A Uerj aprovou por unanimidade na última sexta-feira, 12, a concessão do título de Doutora Honoris Causa à cantora Alcione. A escolha torna Alcione a primeira artista a receber essa honraria pela instituição pública brasileira, destacando sua trajetória artística e social.
A decisão da Universidade do Estado do Rio de Janeiro simboliza o reconhecimento da diversidade, da equidade e do protagonismo de mulheres negras na cultura. Alcione nasceu em São Luís, no Maranhão, e hoje vive no Rio de Janeiro. Ela tem formação em magistério e atuou como professora primária no Maranhão.
Ao longo de mais de cinco décadas, Alcione lançou 45 álbuns e transitou por samba e bolero, mantendo diálogo entre tradição e contemporaneidade. Além da música, atua em ações sociais, memória cultural e educação, incluindo a criação da Mangueira do Amanhã, escola de samba mirim ligada à Mangueira.
Detalhes da decisão e alcance
A universidade ressalta que a honraria reforça seu compromisso com a valorização da diversidade e o respeito à trajetória de mulheres negras na cultura brasileira.
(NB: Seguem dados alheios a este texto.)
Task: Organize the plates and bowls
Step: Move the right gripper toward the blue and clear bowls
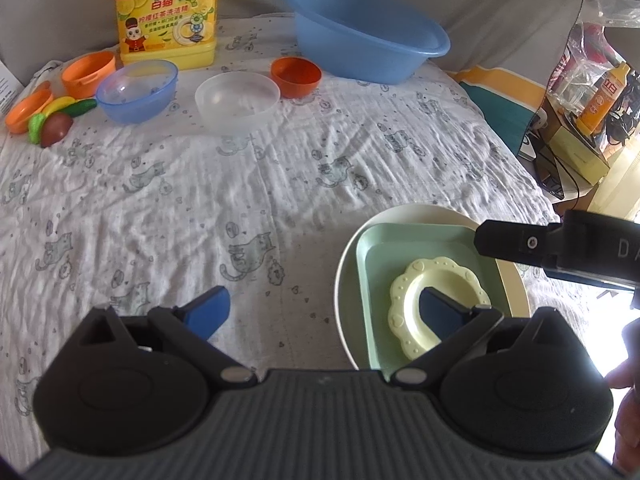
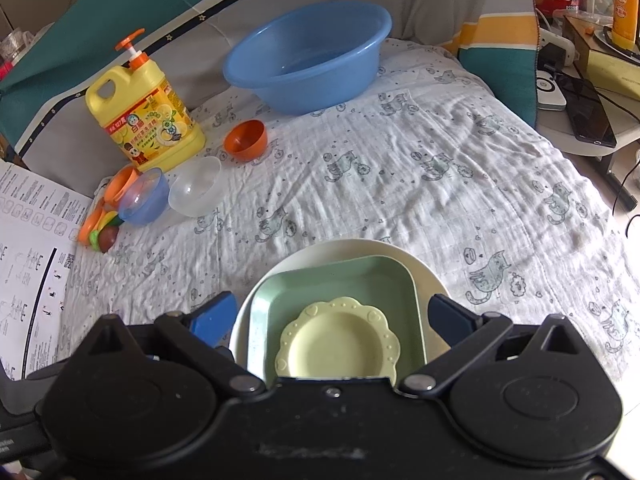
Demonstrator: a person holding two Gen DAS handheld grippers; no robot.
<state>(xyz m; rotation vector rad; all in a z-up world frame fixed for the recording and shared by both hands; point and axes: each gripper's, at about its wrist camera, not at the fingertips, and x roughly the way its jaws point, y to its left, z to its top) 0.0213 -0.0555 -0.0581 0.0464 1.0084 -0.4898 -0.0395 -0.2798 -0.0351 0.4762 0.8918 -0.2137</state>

A cerimônia de entrega ainda não tem data divulgada, mas deve ocorrer em breve no campus da universidade no Rio.
A homenagem já é vista como um marco simbólico para Alcione, cuja carreira também inclui atuação em espaços educacionais e comunitários. A instituição afirma que o reconhecimento reforça a importância de iniciativas que promovem inclusão e cidadania cultural.